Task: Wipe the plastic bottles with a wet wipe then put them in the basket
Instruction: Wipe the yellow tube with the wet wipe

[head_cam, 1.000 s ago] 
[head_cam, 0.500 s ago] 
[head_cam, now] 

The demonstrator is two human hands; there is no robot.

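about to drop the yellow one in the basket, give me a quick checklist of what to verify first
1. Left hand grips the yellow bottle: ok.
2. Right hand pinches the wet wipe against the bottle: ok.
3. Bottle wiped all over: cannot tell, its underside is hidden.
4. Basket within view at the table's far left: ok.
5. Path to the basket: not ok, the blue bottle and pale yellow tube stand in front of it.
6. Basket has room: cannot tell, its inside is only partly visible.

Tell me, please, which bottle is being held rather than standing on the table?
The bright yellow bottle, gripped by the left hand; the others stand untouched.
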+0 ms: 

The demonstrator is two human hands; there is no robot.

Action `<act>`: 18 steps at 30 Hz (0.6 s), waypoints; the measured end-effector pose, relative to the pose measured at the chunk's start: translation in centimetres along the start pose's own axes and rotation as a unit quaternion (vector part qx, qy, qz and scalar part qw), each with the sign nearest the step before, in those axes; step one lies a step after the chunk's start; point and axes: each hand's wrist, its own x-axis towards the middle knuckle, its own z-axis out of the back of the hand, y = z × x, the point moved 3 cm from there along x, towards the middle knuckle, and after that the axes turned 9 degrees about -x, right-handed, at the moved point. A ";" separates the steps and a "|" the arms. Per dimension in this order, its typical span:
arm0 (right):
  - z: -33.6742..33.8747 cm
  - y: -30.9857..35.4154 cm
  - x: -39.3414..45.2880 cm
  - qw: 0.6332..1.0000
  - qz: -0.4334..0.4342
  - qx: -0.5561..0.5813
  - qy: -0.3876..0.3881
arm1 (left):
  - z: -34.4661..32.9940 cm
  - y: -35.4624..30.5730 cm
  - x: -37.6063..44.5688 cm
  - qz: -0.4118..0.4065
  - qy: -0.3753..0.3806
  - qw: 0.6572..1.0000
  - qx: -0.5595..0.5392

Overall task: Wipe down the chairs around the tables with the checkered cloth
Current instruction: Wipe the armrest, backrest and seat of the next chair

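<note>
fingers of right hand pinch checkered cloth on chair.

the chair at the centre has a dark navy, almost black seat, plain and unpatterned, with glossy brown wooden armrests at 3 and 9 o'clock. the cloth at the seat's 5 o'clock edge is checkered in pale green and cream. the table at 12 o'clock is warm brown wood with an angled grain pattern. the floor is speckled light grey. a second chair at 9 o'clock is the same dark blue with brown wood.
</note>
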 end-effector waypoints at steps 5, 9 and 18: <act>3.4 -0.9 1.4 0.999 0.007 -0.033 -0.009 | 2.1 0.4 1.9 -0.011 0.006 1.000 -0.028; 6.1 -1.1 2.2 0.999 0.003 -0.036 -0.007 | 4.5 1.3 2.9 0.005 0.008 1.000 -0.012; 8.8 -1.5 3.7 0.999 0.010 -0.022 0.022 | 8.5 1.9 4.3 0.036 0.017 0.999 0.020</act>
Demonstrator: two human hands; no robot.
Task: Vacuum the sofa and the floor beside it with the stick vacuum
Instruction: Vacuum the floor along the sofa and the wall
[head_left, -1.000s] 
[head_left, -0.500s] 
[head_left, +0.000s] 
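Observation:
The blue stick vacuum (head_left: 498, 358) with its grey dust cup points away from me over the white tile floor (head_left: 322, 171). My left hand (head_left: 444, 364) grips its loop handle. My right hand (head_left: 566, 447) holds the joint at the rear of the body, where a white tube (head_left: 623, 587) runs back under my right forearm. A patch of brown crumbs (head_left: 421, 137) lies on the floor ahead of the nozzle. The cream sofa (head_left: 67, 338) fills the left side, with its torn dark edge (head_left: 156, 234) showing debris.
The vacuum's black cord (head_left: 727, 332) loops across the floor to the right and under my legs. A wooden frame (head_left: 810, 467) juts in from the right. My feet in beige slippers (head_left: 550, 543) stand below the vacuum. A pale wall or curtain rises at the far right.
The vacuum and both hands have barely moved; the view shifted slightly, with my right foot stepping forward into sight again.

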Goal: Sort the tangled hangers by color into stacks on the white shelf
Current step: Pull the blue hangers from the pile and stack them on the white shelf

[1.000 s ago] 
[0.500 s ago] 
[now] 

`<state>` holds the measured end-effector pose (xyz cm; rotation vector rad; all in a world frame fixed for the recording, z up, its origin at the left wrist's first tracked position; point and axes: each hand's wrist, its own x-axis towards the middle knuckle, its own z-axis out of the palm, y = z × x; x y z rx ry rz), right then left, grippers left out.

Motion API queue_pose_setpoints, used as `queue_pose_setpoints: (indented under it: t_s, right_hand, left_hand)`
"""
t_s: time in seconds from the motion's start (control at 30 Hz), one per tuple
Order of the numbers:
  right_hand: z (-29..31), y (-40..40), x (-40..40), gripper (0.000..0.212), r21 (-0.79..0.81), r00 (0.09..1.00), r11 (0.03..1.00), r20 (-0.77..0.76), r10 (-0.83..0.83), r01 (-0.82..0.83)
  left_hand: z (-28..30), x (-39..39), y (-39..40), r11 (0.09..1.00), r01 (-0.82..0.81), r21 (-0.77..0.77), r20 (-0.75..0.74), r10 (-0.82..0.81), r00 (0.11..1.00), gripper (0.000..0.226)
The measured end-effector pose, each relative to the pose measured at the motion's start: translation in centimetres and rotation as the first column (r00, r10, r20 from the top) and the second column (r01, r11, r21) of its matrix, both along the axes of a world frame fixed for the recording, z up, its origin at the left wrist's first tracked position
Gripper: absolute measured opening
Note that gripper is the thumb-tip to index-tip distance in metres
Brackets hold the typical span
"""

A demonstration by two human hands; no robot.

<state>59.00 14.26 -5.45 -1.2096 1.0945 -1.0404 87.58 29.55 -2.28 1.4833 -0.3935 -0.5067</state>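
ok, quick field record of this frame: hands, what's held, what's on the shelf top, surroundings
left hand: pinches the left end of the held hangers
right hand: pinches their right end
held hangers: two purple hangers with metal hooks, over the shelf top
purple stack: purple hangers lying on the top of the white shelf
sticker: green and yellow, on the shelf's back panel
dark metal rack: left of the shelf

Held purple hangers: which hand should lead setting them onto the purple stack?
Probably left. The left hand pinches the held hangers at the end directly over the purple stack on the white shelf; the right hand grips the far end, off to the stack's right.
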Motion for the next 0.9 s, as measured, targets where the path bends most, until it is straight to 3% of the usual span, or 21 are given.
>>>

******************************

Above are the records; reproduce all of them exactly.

Solution to the exercise »
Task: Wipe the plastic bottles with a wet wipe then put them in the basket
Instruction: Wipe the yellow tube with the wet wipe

[head_cam, 1.000 s ago] 
[head_cam, 0.500 s ago] 
[head_cam, now] 

The demonstrator is two human hands; there is no robot.

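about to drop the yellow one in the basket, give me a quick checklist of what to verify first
1. Left hand grips the yellow bottle: ok.
2. Right hand pinches the wet wipe against the bottle: ok.
3. Bottle wiped all over: cannot tell, its underside is hidden.
4. Basket within view at the table's far left: ok.
5. Path to the basket: not ok, the blue bottle and pale yellow tube stand in front of it.
6. Basket has room: cannot tell, its inside is only partly visible.

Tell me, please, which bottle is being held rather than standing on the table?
The bright yellow bottle, gripped by the left hand; the others stand untouched.
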+0 ms: 

The demonstrator is two human hands; there is no robot.

Action `<act>`: 18 steps at 30 Hz (0.6 s), waypoints; the measured end-effector pose, relative to the pose measured at the chunk's start: translation in centimetres along the start pose's own axes and rotation as a unit quaternion (vector part qx, qy, qz and scalar part qw), each with the sign nearest the step before, in those axes; step one lies a step after the chunk's start; point and axes: each hand's wrist, its own x-axis towards the middle knuckle, its own z-axis out of the back of the hand, y = z × x, the point moved 3 cm from there along x, towards the middle knuckle, and after that the axes turned 9 degrees about -x, right-handed, at the moved point. A ";" separates the steps and a "|" the arms. Per dimension in this order, its typical span:
arm0 (right):
  - z: -33.6742..33.8747 cm
  - y: -30.9857..35.4154 cm
  - x: -39.3414..45.2880 cm
  - qw: 0.6332..1.0000
  - qz: -0.4334..0.4342
  - qx: -0.5561..0.5813
  - qy: -0.3876..0.3881
arm1 (left):
  - z: -34.4661..32.9940 cm
  - y: -35.4624..30.5730 cm
  - x: -37.6063..44.5688 cm
  - qz: -0.4118..0.4065
  - qy: -0.3753..0.3806
  - qw: 0.6572..1.0000
  - qx: -0.5595..0.5392

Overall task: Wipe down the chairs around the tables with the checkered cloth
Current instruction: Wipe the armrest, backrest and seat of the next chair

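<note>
fingers of right hand pinch checkered cloth on chair.

the chair at the centre has a dark navy, almost black seat, plain and unpatterned, with glossy brown wooden armrests at 3 and 9 o'clock. the cloth at the seat's 5 o'clock edge is checkered in pale green and cream. the table at 12 o'clock is warm brown wood with an angled grain pattern. the floor is speckled light grey. a second chair at 9 o'clock is the same dark blue with brown wood.
</note>
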 end-effector waypoints at steps 5, 9 and 18: <act>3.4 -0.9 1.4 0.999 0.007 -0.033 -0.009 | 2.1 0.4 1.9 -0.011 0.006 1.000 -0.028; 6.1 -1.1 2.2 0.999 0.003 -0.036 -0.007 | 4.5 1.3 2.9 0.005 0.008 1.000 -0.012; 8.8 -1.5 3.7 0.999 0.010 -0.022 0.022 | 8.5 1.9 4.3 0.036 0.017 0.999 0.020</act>
Demonstrator: two human hands; no robot.
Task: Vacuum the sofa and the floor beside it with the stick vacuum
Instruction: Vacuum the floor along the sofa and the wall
[head_left, -1.000s] 
[head_left, -0.500s] 
[head_left, +0.000s] 
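Observation:
The blue stick vacuum (head_left: 498, 358) with its grey dust cup points away from me over the white tile floor (head_left: 322, 171). My left hand (head_left: 444, 364) grips its loop handle. My right hand (head_left: 566, 447) holds the joint at the rear of the body, where a white tube (head_left: 623, 587) runs back under my right forearm. A patch of brown crumbs (head_left: 421, 137) lies on the floor ahead of the nozzle. The cream sofa (head_left: 67, 338) fills the left side, with its torn dark edge (head_left: 156, 234) showing debris.
The vacuum's black cord (head_left: 727, 332) loops across the floor to the right and under my legs. A wooden frame (head_left: 810, 467) juts in from the right. My feet in beige slippers (head_left: 550, 543) stand below the vacuum. A pale wall or curtain rises at the far right.
The vacuum and both hands have barely moved; the view shifted slightly, with my right foot stepping forward into sight again.
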
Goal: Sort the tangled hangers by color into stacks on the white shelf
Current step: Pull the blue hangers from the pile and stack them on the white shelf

[1.000 s ago] 
[0.500 s ago] 
[now] 

`<state>` holds the measured end-effector pose (xyz cm; rotation vector rad; all in a world frame fixed for the recording, z up, its origin at the left wrist's first tracked position; point and axes: each hand's wrist, its own x-axis towards the middle knuckle, its own z-axis out of the palm, y = z × x; x y z rx ry rz), right then left, grippers left out.

Motion API queue_pose_setpoints, used as `queue_pose_setpoints: (indented under it: t_s, right_hand, left_hand)`
"""
t_s: time in seconds from the motion's start (control at 30 Hz), one per tuple
Order of the numbers:
  right_hand: z (-29..31), y (-40..40), x (-40..40), gripper (0.000..0.212), r21 (-0.79..0.81), r00 (0.09..1.00), r11 (0.03..1.00), r20 (-0.77..0.76), r10 (-0.83..0.83), r01 (-0.82..0.83)
  left_hand: z (-28..30), x (-39..39), y (-39..40), r11 (0.09..1.00), r01 (-0.82..0.81), r21 (-0.77..0.77), r20 (-0.75..0.74), r10 (-0.82..0.81), r00 (0.11..1.00), gripper (0.000..0.226)
The measured end-effector pose, each relative to the pose measured at the motion's start: translation in centimetres and rotation as the first column (r00, r10, r20 from the top) and the second column (r01, r11, r21) of its matrix, both along the axes of a world frame fixed for the recording, z up, its origin at the left wrist's first tracked position
Gripper: absolute measured opening
Note that gripper is the thumb-tip to index-tip distance in metres
Brackets hold the typical span
"""

A demonstration by two human hands; no robot.

<state>59.00 14.26 -5.45 -1.2096 1.0945 -1.0404 87.58 29.55 -2.28 1.4833 -0.3935 -0.5067</state>
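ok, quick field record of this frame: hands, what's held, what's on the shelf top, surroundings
left hand: pinches the left end of the held hangers
right hand: pinches their right end
held hangers: two purple hangers with metal hooks, over the shelf top
purple stack: purple hangers lying on the top of the white shelf
sticker: green and yellow, on the shelf's back panel
dark metal rack: left of the shelf

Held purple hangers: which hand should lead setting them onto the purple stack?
Probably left. The left hand pinches the held hangers at the end directly over the purple stack on the white shelf; the right hand grips the far end, off to the stack's right.
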Motion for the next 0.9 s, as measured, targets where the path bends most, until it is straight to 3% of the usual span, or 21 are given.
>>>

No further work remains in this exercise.